Sun & Ski Sports
- Company type: Subsidiary
- Industry: Retail
- Founded: 1980; 46 years ago
- Founder: Barry Goldware
- Headquarters: Stafford, Texas, United States
- Number of locations: 31 (2022)
- Area served: United States
- Key people: Barry Goldware (Founder); Steve Rath (Co-Owner); Frank Stanley (Co-Owner); Karl Salz (President);
- Products: Sporting Goods and Outdoor Gear
- Parent: Retail Concepts, Inc.
- Website: www.sunandski.com

= Sun & Ski Sports =

Sports company in Texas, United States

Sun & Ski Sports is a United States–based specialty sporting goods retail company headquartered in Stafford, Texas. Established in 1980, Sun & Ski Sports has 32 stores across 12 American states. They offer a wide variety of products but specialize in skiing, snowboarding, cycling, hiking, running gear, and watersports.

== History ==
Sun & Ski Sports started as Tennis and Ski Warehouse in the Midwest United States by Barry Goldware.

In 2012, Sun & Ski Sports changed ownership. Frank Stanley and Steve Rath both became Co-CEO's, while Karl Salz joined as president.

In 2020, leadership decided to give an "appreciation bonus" for all of its corporate, distribution center, and retail store employees in recognition of their work during the COVID 19 pandemic.

== Locations ==
As of 2022, Sun & Ski Sports operates out of 32 locations across the United States. Their headquarters is in Stafford, Texas, right outside of Houston. In Texas, they have locations in Austin, Dallas, Fort Worth, Houston, McAllen, and San Antonio.

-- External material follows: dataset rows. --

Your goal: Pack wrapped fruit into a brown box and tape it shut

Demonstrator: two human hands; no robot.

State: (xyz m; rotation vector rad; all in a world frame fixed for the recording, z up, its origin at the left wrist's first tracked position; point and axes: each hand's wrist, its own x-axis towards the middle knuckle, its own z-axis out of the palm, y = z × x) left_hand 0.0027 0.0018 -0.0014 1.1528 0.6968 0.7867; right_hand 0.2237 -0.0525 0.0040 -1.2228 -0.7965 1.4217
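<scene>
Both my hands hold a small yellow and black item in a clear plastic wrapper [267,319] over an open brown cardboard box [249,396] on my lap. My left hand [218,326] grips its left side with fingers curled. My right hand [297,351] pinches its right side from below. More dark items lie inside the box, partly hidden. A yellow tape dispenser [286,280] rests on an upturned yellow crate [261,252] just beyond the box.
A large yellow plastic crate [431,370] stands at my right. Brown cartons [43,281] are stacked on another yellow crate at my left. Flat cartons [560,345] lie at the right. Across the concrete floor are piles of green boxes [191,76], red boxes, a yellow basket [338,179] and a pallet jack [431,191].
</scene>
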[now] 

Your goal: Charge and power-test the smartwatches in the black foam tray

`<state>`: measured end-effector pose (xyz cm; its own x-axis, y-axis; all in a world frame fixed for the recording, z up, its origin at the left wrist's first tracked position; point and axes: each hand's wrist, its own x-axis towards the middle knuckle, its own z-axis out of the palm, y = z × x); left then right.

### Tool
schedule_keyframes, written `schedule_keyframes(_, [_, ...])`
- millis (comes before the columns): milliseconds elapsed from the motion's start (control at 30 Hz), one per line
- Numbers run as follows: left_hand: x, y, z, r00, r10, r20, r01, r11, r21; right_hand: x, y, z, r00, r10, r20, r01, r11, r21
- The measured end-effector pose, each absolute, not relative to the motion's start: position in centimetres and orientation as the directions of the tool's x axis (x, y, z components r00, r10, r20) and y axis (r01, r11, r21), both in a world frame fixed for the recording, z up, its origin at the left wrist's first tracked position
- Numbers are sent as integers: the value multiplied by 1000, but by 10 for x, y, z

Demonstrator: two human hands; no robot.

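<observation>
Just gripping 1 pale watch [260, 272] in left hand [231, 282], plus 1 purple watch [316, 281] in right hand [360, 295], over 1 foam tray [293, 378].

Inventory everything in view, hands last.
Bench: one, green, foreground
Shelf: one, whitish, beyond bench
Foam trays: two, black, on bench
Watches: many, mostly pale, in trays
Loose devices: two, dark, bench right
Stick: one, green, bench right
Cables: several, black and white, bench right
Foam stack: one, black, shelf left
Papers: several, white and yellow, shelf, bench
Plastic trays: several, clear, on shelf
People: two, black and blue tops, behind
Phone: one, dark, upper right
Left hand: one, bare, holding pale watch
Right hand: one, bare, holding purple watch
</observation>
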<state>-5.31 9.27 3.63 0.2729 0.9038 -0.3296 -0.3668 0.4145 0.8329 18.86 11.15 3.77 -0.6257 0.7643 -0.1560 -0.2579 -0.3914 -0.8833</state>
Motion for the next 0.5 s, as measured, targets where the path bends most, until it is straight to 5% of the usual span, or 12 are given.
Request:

Outside of Texas, Sun & Ski Sports has locations in California, Colorado, Maryland, Massachusetts, New Hampshire, New York, North Carolina, Oklahoma, Tennessee, Utah, Arizona, and Virginia. Some locations, such as California, Colorado, and Utah, are situated near mountain resorts.

== Products ==
The retailer offers gear – including apparel, footwear, electronic equipment and more – for the following categories:snow sports, water sports, running, cycling, and hiking.

Sun & Ski Sports carries a wide range of products from apparel, footwear, accessories, and technical gear such as skis, snowboards, and bikes. They offer brands such as Patagonia, Columbia, The North Face, Spyder, Cannondale, Burton, Rossignol, Salomon, Hoka, On, Garmin, Billabong, and more.